--- Data listing ---

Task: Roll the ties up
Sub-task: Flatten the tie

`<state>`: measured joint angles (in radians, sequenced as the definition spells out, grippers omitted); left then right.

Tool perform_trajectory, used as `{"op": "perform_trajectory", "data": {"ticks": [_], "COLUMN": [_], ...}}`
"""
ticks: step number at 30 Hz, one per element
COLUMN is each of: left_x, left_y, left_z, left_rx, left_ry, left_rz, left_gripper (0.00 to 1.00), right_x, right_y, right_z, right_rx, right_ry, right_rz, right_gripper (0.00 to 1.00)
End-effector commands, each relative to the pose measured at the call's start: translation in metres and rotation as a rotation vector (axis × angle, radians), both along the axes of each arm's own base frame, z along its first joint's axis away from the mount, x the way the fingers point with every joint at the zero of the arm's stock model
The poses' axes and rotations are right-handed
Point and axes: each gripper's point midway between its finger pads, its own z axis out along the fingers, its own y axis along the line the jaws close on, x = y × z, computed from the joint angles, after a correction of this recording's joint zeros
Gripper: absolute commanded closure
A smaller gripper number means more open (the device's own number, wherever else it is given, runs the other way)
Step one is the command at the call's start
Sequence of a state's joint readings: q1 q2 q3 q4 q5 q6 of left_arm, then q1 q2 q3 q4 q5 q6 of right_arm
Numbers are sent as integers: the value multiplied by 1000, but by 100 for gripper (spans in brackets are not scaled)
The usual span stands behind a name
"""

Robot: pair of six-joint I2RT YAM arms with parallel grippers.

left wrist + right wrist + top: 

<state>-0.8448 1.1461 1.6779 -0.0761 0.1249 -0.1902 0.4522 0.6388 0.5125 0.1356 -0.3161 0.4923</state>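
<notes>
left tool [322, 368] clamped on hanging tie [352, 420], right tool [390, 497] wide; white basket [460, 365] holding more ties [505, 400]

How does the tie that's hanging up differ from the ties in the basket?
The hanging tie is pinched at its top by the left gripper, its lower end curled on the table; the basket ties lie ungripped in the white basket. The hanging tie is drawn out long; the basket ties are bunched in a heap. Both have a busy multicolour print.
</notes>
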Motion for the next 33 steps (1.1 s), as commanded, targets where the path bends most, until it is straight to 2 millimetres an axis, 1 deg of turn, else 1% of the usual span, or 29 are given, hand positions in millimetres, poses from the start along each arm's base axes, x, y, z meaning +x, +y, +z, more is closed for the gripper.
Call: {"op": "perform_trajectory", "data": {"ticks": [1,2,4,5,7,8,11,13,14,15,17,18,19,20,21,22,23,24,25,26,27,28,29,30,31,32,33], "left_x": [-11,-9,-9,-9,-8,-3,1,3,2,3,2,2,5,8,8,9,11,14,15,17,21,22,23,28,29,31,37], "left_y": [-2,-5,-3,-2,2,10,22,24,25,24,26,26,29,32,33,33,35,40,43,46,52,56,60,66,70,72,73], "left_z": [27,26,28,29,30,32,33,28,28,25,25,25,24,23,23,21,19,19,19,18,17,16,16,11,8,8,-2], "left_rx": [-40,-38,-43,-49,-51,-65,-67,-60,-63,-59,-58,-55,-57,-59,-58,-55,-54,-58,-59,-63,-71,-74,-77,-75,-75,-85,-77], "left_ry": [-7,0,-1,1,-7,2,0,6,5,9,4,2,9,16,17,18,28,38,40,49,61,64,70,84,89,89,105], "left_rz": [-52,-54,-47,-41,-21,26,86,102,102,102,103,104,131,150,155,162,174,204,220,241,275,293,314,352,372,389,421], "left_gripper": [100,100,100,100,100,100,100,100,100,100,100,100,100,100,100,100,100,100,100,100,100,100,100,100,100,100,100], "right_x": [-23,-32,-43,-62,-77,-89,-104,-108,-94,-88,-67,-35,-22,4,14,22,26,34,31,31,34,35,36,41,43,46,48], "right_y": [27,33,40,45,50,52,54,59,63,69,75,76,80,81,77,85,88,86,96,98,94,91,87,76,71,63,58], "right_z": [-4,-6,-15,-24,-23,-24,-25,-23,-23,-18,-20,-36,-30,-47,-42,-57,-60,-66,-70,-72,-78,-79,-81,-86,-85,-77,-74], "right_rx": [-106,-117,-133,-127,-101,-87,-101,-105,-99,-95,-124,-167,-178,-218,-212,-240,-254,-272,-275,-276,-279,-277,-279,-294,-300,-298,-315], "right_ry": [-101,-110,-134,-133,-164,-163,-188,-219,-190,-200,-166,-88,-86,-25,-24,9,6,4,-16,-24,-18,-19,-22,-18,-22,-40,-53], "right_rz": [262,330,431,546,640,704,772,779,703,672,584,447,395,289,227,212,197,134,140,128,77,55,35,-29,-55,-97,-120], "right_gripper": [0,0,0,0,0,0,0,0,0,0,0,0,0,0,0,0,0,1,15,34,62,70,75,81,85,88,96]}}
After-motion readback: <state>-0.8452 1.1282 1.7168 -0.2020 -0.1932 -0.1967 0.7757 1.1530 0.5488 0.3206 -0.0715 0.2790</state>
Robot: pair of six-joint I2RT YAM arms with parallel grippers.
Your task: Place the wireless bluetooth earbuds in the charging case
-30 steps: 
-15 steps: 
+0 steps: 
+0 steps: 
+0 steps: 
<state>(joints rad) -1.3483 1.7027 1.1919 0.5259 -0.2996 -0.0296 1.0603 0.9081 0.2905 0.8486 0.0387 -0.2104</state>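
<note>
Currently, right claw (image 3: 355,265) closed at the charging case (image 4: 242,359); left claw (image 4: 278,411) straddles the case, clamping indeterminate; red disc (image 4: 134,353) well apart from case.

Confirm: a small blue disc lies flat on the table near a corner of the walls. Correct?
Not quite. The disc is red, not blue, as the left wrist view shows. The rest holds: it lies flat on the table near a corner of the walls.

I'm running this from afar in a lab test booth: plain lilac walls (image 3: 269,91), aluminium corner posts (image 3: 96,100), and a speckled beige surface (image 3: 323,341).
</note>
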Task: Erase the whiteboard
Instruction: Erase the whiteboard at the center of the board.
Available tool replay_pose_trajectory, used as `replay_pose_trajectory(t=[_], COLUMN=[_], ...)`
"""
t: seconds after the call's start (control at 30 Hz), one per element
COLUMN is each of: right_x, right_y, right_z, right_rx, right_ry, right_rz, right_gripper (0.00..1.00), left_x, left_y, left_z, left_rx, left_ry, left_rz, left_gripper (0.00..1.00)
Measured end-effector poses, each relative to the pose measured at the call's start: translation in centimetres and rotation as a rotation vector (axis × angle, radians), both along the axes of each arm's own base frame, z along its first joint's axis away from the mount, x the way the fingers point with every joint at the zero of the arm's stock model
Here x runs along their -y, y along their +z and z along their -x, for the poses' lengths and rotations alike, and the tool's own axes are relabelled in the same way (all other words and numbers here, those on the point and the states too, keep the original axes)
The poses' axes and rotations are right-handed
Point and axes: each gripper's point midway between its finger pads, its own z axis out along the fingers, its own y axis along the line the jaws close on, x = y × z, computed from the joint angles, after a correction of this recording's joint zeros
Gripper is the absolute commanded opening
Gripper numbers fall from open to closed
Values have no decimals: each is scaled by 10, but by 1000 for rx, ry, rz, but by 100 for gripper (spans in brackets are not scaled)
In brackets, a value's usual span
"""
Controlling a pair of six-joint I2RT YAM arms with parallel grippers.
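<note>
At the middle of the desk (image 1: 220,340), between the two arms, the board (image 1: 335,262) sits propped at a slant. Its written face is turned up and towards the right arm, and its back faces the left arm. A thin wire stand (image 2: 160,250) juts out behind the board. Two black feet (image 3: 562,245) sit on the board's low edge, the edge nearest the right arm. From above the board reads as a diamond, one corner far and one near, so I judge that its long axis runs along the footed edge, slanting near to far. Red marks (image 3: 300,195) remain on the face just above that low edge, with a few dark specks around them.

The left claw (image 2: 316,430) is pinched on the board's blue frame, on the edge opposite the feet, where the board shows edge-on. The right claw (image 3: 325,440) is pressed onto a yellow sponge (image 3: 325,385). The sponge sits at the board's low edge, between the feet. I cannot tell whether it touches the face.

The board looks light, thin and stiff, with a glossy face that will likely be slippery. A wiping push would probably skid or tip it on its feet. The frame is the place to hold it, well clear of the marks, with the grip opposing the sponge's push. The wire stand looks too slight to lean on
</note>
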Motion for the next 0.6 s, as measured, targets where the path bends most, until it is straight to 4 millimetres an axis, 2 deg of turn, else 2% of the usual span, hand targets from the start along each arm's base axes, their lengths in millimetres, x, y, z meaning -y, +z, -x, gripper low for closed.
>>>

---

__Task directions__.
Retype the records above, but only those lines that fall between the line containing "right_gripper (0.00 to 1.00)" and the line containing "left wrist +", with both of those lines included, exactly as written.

__Written response__.
COLUMN is each of: left_x, left_y, left_z, left_rx, left_ry, left_rz, left_gripper (0.00 to 1.00), right_x, right_y, right_z, right_rx, right_ry, right_rz, right_gripper (0.00 to 1.00)
End-effector commands, each relative to the pose measured at the call's start: translation in metres and rotation as a rotation vector (axis × angle, radians), both along the axes of each arm's own base frame, z along its first joint's axis away from the mount, x the way the fingers point with every joint at the zero of the arm's stock model
The poses' axes and rotations are right-handed
Point and axes: each gripper's point midway between its finger pads, its own z axis out along the fingers, its own y axis along the line the jaws close on, x = y × z, computed from the joint angles, after a correction of this recording's joint zeros
Gripper: absolute commanded closure
A smaller gripper number means more open (the device's own number, wherever else it is given, runs the other way)
Step one is the command at the call's start
Sequence of a state's joint readings: q1 q2 q3 q4 q5 q6 of left_arm, then q1 q2 q3 q4 q5 q6 of right_arm
Numbers are sent as integers: the value multiplied by 1000, but by 100 for gripper (spans in brackets are not scaled)
The usual span stands behind a name
"""

Robot: pair of six-joint I2RT YAM arms with parallel grippers.

left wrist + right wrist + top: 

No more work is needed on this answer.